Llamo a Paul, pero las botellas del bar comienzan a estallar y ahogan mi voz. La primera ola de fragmentos golpea a Gil. Lo quito de en medio, siempre atento a una respuesta de Paul.
En ese momento la escucho a través del humo:
—¡Vete, Tom! ¡Salid de aquí!
Los reflejos diminutos del fuego se esparcen por las paredes. Un cuello de botella sale disparado por encima de la escalera, flota un instante sobre nosotros, lanzando llamas, y luego cae a la planta baja.

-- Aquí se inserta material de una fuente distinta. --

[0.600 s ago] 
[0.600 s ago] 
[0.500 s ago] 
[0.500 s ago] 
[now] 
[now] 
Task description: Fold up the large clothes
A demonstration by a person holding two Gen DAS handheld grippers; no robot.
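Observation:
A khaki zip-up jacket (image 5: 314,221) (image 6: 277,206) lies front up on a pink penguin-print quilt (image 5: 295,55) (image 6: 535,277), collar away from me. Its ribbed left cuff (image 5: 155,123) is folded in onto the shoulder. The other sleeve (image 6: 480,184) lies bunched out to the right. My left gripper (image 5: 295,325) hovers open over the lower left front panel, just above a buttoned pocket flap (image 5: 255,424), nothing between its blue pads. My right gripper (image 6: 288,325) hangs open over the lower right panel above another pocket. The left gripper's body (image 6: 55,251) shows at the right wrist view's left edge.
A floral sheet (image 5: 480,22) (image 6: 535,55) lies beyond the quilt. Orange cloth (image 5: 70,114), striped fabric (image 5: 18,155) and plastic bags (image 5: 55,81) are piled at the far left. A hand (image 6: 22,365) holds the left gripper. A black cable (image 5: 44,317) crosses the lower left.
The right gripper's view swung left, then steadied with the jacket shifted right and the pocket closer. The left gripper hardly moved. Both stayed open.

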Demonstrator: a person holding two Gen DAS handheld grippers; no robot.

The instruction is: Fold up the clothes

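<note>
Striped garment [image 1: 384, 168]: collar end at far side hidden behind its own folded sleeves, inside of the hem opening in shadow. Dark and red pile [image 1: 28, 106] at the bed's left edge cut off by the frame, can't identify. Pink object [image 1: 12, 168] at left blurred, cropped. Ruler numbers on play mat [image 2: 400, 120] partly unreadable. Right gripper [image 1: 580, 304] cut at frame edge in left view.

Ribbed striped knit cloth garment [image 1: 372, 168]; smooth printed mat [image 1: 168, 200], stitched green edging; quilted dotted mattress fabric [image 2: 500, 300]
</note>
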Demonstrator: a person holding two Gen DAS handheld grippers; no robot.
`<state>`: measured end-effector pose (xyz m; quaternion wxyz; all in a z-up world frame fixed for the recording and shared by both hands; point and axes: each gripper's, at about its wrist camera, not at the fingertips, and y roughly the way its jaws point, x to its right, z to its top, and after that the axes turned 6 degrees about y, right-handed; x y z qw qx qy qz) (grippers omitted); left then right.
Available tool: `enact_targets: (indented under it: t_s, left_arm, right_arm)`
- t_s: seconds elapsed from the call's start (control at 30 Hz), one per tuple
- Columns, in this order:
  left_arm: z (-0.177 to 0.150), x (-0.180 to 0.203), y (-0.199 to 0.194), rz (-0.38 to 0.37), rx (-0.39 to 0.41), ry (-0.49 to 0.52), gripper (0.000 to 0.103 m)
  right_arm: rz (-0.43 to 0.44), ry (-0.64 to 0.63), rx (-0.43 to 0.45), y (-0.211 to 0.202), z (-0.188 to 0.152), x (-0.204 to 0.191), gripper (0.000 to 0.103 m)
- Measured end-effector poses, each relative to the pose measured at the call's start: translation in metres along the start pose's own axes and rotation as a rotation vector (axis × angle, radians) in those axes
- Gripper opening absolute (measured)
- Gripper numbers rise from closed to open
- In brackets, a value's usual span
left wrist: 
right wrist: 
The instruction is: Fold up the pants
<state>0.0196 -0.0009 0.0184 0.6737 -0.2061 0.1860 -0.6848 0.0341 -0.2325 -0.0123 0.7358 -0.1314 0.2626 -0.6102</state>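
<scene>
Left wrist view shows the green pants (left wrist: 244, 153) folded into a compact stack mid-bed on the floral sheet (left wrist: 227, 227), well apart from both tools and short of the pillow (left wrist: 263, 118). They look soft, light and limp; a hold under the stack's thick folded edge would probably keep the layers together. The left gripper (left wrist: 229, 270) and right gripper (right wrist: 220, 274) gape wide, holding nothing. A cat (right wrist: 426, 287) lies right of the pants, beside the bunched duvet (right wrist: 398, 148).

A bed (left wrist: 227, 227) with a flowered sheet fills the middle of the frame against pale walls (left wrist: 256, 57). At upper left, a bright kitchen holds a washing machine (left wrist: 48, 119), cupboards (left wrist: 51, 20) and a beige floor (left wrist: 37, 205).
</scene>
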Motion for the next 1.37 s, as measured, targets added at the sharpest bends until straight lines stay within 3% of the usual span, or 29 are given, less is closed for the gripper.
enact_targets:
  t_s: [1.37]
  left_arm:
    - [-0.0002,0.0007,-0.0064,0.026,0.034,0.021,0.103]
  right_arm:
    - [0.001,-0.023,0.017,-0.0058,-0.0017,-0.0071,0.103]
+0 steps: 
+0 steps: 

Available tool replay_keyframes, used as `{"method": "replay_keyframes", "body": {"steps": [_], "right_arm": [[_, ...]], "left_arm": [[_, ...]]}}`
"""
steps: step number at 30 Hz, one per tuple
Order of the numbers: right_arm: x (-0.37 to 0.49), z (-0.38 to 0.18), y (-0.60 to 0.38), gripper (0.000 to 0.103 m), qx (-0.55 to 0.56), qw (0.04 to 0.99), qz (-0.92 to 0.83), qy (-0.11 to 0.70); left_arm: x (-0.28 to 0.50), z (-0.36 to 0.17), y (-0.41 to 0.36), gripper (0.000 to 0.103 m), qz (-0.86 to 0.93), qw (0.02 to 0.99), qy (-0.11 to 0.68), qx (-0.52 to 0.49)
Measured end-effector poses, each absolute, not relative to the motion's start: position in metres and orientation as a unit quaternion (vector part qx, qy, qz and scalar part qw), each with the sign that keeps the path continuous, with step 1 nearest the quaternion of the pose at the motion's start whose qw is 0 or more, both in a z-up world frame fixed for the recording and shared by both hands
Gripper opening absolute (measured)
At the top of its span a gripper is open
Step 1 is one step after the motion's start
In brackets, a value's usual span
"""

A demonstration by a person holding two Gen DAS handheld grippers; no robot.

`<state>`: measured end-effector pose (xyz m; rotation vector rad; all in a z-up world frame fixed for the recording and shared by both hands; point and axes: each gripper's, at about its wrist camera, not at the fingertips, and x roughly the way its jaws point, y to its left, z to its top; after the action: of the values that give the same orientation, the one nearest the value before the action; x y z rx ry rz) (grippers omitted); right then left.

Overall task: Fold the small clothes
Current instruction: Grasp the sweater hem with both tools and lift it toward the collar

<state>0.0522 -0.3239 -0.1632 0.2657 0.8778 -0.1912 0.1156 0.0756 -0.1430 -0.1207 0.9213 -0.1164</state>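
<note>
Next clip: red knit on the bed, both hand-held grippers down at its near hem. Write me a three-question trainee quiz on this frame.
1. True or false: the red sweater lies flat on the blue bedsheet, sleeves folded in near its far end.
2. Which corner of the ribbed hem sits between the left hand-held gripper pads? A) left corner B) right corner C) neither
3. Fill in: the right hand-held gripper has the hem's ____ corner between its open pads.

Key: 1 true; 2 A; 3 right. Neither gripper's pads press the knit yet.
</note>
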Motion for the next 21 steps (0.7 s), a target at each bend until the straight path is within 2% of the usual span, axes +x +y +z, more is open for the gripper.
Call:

Durante un instante no ocurre nada. Pero enseguida el trozo de vidrio aterriza en la pila de trapos empapados, entrando en contacto con el whisky y el brandy y la ginebra, y el suelo relampaguea. De abajo llegan sonidos de cosas que estallan, de madera en combustión, de fuego esparciéndose. La puerta delantera ya está bloqueada. Gil pide ayuda a gritos por el móvil. El fuego se levanta hacia el primer piso. Me parece tener la cabeza llena de chispas, y cuando cierro los ojos veo una luz blanca. Siento que voy flotando sobre la ola de calor. Todo parece tan lento, tan pesado. La escayola del techo se cae en pedazos. La pista de baile tiembla como un espejismo.
—¿Cómo saldremos? —grito.
—La escalera de servicio —dice Gil—. Por arriba.
—¡Paul! —grito de nuevo.
Pero no hay respuesta. Me acerco un poco a la escalera, pero las voces handesaparecido. Paul y Curry no están allí.
—¡Paul!
La llamarada ha devorado el Salón de Oficiales y comienza a moverse hacia nosotros. Siento el muslo extrañamente dormido. Gil se vuelve hacia mí y me señala. La pernera del pantalón está rota, y la sangre corre por la tela del esmoquin, negro sobre negro. Gil se quita la chaqueta y la ata alrededor de la herida. El túnel de fuego parece encerrarnos, empujarnos hacia arriba. El aire está casi negro.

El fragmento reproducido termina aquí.